▶ **About this exercise**
Copy the following listing word for word.
BEGIN Provided data
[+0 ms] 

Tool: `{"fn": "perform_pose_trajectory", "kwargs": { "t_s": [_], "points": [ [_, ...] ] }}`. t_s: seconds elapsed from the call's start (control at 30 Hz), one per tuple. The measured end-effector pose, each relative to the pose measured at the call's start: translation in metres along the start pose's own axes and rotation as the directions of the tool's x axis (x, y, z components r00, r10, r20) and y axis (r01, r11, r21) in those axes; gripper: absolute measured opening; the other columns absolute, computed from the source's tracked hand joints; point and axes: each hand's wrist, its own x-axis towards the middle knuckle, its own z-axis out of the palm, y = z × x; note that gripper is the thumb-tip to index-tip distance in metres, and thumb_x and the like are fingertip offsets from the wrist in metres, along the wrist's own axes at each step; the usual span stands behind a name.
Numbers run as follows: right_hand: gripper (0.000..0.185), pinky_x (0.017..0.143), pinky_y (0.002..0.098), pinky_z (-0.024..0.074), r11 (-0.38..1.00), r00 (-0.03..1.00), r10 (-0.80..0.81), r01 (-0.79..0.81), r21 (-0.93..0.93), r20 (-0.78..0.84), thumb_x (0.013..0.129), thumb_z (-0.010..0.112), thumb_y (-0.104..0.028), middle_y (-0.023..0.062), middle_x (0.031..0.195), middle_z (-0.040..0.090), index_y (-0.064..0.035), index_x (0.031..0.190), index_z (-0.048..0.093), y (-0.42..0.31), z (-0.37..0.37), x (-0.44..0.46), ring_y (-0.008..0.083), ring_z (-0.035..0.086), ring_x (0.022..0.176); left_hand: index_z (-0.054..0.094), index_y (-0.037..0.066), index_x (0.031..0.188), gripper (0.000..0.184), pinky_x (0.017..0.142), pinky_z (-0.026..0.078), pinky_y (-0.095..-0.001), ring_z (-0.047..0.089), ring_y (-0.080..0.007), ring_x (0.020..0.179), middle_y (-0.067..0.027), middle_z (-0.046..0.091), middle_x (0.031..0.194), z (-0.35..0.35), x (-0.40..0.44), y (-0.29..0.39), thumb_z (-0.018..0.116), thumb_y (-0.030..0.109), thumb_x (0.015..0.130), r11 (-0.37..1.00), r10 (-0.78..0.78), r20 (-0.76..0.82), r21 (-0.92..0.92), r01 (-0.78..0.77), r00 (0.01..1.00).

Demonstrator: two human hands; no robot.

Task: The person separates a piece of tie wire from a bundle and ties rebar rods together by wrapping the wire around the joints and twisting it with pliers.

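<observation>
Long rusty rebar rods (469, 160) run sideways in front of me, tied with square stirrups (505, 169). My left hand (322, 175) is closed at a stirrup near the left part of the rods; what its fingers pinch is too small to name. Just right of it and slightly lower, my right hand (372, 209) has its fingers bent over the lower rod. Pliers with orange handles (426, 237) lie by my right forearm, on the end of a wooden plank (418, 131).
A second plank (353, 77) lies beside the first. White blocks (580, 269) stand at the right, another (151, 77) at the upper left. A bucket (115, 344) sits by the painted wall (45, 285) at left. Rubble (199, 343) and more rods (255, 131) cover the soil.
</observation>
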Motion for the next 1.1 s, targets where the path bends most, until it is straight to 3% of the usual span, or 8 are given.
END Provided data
▶ **Exercise response**
[+0 ms] 

Tool: `{"fn": "perform_pose_trajectory", "kwargs": { "t_s": [_], "points": [ [_, ...] ] }}`. t_s: seconds elapsed from the call's start (control at 30 Hz), one per tuple. The measured end-effector pose, each relative to the pose measured at the call's start: translation in metres along the start pose's own axes and rotation as the directions of the tool's x axis (x, y, z components r00, r10, r20) and y axis (r01, r11, r21) in those axes; gripper: absolute measured opening; the other columns absolute, computed from the source's tracked hand joints; point and axes: each hand's wrist, its own x-axis towards the middle knuckle, its own z-axis out of the palm, y = z × x; note that gripper is the thumb-tip to index-tip distance in metres, and thumb_x and the like are fingertip offsets from the wrist in metres, along the wrist's own axes at each step; the usual span stands behind a name.
Numbers run as follows: right_hand: gripper (0.000..0.185), pinky_x (0.017..0.143), pinky_y (0.002..0.098), pinky_z (-0.024..0.074), r11 (-0.38..1.00), r00 (-0.03..1.00), r10 (-0.80..0.81), r01 (-0.79..0.81), r21 (-0.93..0.93), r20 (-0.78..0.84), thumb_x (0.013..0.129), thumb_z (-0.010..0.112), thumb_y (-0.104..0.028), middle_y (-0.023..0.062), middle_x (0.031..0.195), middle_z (-0.040..0.090), index_y (-0.064..0.035), index_x (0.031..0.190), index_z (-0.048..0.093), y (-0.42..0.31), z (-0.37..0.37), x (-0.44..0.46), ring_y (-0.008..0.083), ring_z (-0.035..0.086), ring_x (0.022..0.176); left_hand: index_z (-0.054..0.094), index_y (-0.037..0.066), index_x (0.031..0.188), gripper (0.000..0.184), pinky_x (0.017..0.142), pinky_z (-0.026..0.078), pinky_y (-0.095..-0.001), ring_z (-0.047..0.089), ring_y (-0.080..0.007), ring_x (0.020..0.179), middle_y (-0.067..0.027), middle_z (-0.046..0.091), middle_x (0.031..0.194), z (-0.35..0.35), x (-0.40..0.44), y (-0.29..0.39), thumb_z (-0.018..0.116), thumb_y (-0.030..0.109), thumb_x (0.015..0.130), r11 (-0.37..1.00), r10 (-0.78..0.78), r20 (-0.76..0.82), r21 (-0.92..0.92), r01 (-0.78..0.77), r00 (0.01..1.00).

Demonstrator: two human hands; no robot.

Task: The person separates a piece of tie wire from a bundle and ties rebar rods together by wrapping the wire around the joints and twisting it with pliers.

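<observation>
Long rusty rebar rods (469, 160) run sideways in front of me, tied with square stirrups (505, 169). My left hand (322, 175) is closed at a stirrup near the left part of the rods; what its fingers pinch is too small to name. Just right of it and slightly lower, my right hand (372, 209) has its fingers bent over the lower rod. Pliers with orange handles (426, 237) lie by my right forearm, on the end of a wooden plank (418, 131).
A second plank (353, 77) lies beside the first. White blocks (580, 269) stand at the right, another (151, 77) at the upper left. A bucket (115, 344) sits by the painted wall (45, 285) at left. Rubble (199, 343) and more rods (255, 131) cover the soil.
</observation>
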Motion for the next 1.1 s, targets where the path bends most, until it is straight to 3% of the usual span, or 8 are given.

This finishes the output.